[What is being asked]: Retype, word for word, each line between the lines holding "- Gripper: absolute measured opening" and "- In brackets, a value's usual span", inclusive, and leave the rest of the data alone.

[Source records]:
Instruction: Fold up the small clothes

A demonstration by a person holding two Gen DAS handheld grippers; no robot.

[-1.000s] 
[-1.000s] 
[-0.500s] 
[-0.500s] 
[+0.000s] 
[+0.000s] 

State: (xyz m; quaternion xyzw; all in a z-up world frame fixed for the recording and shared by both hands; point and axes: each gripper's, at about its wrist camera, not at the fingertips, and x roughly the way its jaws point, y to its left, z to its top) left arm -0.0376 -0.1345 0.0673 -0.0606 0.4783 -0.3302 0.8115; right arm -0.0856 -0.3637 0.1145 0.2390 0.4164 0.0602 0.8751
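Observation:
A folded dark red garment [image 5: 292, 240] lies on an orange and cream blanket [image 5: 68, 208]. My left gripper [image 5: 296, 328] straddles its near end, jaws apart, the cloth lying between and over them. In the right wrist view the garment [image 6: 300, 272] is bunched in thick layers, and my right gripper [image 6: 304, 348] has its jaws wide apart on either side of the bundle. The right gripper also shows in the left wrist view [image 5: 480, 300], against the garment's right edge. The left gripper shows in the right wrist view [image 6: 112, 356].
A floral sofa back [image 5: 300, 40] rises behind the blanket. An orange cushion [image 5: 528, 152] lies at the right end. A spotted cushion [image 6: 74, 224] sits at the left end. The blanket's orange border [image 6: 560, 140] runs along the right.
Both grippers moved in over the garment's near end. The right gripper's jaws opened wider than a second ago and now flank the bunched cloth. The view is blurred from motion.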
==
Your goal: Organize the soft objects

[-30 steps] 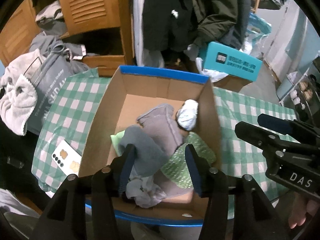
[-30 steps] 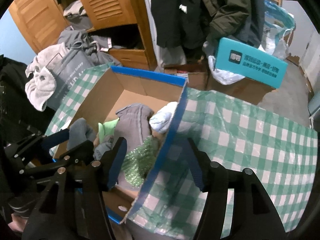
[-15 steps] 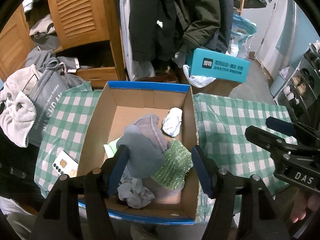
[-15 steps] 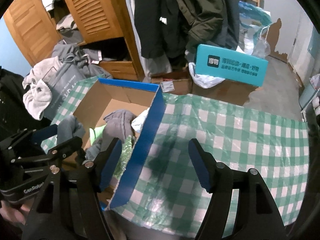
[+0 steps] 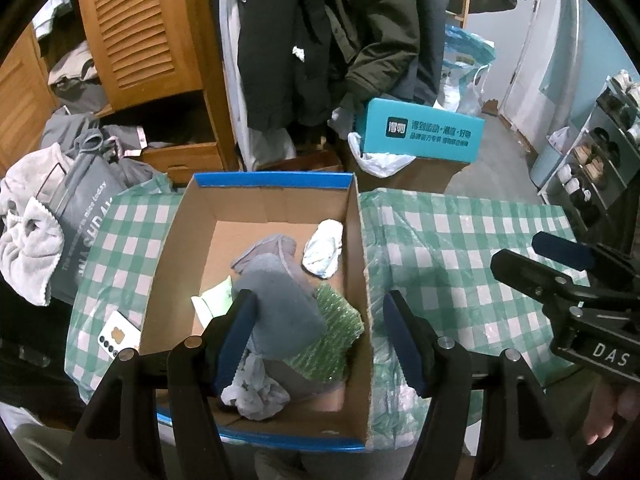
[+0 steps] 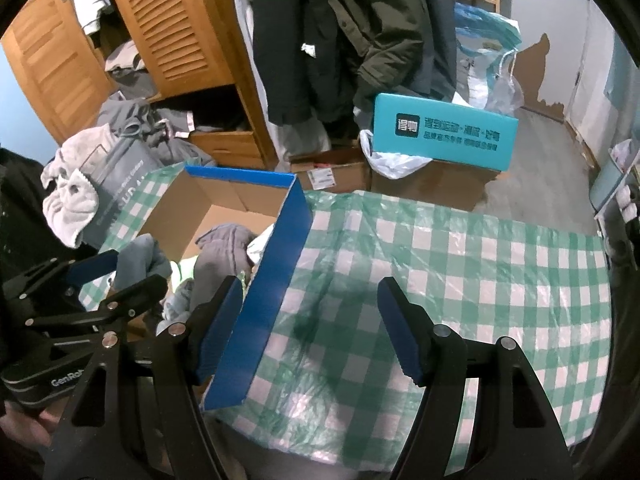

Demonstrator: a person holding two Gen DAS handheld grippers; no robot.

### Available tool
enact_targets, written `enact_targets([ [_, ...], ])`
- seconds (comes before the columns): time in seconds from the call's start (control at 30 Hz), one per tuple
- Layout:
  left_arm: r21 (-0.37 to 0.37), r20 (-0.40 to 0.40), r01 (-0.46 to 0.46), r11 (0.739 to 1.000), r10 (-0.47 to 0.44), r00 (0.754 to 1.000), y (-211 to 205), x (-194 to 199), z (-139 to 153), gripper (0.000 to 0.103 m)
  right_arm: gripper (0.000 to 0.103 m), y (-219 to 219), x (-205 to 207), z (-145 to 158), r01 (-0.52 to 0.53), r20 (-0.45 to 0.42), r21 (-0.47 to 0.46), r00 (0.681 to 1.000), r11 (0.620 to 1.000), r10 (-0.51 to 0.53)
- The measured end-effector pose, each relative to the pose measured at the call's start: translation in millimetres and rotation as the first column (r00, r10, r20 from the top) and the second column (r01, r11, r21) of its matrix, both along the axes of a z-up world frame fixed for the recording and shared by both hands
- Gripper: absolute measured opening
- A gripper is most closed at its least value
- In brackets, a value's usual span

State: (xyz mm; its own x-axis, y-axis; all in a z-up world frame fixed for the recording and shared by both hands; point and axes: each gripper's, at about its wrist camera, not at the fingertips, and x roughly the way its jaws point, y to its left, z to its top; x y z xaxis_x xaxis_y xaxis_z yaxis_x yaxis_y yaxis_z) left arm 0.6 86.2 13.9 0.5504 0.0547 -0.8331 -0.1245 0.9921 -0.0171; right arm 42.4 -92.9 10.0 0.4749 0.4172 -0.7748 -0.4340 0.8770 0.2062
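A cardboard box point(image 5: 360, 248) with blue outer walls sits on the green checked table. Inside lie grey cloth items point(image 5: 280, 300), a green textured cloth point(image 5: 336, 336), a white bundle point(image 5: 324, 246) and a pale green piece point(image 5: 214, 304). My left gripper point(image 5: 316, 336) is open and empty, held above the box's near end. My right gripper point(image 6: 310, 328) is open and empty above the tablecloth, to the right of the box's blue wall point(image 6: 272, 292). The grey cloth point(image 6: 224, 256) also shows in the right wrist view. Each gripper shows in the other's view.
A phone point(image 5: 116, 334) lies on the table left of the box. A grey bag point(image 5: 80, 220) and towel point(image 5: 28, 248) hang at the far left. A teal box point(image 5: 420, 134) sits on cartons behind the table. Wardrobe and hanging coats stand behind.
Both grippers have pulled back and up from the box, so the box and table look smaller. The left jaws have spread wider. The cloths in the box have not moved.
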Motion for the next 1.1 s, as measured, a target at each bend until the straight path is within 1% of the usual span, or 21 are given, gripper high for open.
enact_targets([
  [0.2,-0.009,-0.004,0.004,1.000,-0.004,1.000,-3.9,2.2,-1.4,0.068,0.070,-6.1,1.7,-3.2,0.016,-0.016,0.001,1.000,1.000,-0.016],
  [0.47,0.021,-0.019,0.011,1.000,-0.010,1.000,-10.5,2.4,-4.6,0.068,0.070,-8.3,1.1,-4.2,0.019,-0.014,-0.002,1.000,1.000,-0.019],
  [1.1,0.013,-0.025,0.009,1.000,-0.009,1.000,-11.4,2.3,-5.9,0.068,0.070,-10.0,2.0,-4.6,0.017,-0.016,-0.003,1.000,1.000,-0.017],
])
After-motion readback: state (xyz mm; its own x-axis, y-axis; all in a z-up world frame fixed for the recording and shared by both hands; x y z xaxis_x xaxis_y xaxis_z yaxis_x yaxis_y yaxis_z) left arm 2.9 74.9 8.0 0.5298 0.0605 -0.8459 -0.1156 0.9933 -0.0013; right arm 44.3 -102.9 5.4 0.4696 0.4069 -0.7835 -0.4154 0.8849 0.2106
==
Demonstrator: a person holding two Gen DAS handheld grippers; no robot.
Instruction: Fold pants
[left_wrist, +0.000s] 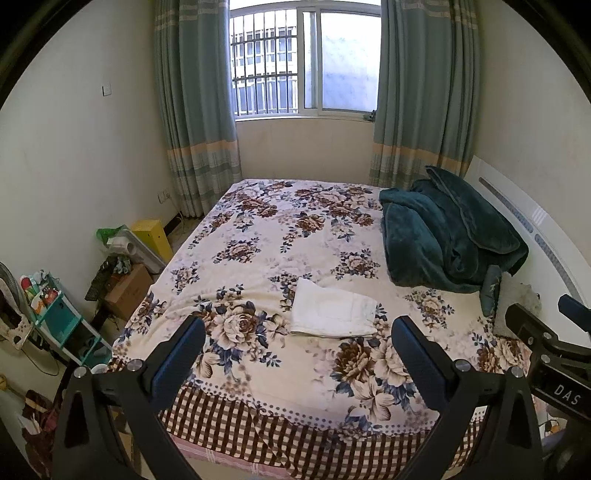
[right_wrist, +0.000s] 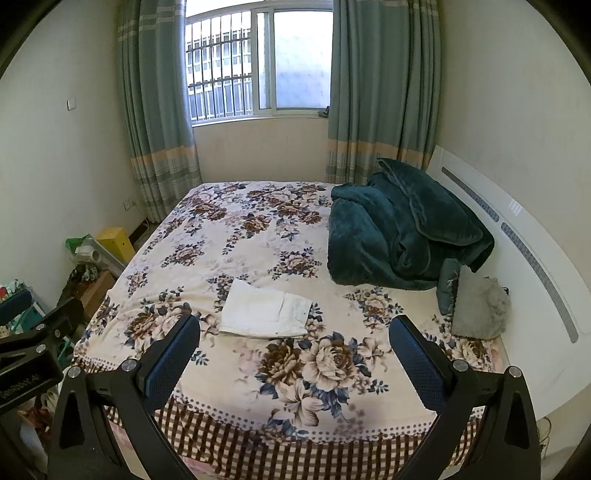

[Solution to this exercise]:
- Gripper: absolute measured opening
- A gripper is most closed at its least value
- In brackets, a value's usual span

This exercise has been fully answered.